Work task:
Work out how many lines of the listing hold "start", then state only that count.

Stored data:
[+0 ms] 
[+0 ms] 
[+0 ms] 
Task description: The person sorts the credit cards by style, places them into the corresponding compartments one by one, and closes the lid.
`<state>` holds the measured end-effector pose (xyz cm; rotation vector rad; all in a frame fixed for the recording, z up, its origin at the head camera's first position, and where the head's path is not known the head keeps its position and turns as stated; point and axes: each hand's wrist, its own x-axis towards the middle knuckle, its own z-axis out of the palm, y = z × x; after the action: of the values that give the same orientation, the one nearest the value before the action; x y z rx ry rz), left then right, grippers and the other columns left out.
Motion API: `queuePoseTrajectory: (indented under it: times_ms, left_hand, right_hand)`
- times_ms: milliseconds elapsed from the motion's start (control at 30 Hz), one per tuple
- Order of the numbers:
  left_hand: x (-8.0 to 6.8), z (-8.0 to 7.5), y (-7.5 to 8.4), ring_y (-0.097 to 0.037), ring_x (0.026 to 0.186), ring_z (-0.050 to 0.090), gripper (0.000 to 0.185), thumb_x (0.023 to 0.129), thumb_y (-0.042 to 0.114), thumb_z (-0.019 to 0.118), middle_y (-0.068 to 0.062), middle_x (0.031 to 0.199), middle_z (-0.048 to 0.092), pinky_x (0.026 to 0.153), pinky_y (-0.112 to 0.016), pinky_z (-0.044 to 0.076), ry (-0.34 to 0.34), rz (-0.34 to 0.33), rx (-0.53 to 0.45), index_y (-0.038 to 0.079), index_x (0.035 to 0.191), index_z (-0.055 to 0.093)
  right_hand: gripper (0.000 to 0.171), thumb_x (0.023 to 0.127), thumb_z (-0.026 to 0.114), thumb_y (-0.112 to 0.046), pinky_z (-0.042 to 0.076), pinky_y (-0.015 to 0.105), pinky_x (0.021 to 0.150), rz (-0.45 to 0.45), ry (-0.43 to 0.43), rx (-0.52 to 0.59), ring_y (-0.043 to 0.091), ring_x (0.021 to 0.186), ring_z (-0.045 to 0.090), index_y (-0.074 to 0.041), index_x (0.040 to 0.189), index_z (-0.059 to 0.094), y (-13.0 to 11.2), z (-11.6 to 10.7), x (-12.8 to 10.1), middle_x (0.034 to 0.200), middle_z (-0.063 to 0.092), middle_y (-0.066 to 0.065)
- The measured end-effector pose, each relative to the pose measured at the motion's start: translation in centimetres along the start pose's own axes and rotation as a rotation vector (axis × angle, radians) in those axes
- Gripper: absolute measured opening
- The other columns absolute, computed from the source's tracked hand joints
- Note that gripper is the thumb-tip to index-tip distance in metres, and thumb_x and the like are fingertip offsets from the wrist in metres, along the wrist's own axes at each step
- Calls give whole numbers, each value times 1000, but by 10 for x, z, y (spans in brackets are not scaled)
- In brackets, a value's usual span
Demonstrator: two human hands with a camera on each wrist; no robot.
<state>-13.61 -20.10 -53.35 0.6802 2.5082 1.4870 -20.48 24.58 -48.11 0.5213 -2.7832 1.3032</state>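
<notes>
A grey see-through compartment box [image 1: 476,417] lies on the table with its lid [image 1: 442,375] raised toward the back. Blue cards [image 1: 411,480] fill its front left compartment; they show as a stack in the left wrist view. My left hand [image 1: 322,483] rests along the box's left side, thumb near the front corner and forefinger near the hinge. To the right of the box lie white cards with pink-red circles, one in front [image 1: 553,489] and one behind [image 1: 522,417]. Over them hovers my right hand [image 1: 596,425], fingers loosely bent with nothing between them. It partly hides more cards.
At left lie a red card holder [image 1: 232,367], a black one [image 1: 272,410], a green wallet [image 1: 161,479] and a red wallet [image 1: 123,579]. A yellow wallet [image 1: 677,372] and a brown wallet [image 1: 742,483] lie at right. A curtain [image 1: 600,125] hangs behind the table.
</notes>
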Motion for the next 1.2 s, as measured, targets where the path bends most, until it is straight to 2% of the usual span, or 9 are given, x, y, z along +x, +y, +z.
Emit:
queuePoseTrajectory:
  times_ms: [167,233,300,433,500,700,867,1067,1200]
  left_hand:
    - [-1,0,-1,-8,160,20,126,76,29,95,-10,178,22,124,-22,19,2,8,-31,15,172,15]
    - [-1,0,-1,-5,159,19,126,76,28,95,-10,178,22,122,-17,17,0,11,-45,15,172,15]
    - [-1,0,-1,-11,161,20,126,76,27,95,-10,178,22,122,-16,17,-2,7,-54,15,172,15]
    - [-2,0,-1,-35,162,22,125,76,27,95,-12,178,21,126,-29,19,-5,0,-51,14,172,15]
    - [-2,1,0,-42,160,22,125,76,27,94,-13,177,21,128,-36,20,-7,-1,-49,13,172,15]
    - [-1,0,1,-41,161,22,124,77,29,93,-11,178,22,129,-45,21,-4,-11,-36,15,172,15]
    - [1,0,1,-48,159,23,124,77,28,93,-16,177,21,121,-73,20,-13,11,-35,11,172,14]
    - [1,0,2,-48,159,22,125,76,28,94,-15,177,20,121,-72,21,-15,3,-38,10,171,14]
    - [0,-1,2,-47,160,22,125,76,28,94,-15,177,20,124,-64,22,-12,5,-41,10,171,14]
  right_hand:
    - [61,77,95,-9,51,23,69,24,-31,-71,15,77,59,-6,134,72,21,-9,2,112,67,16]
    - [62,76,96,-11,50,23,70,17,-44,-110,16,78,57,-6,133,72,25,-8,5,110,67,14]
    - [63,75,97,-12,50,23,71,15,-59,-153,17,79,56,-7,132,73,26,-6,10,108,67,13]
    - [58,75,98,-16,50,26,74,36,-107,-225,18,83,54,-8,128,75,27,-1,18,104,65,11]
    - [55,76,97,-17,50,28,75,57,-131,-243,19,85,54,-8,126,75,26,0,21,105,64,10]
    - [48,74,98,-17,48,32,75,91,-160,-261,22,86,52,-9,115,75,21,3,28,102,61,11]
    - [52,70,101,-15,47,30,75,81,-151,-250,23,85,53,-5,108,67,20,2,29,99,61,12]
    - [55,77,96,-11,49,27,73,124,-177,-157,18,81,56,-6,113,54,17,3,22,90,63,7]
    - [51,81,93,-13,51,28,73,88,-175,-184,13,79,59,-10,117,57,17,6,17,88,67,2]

Output:
2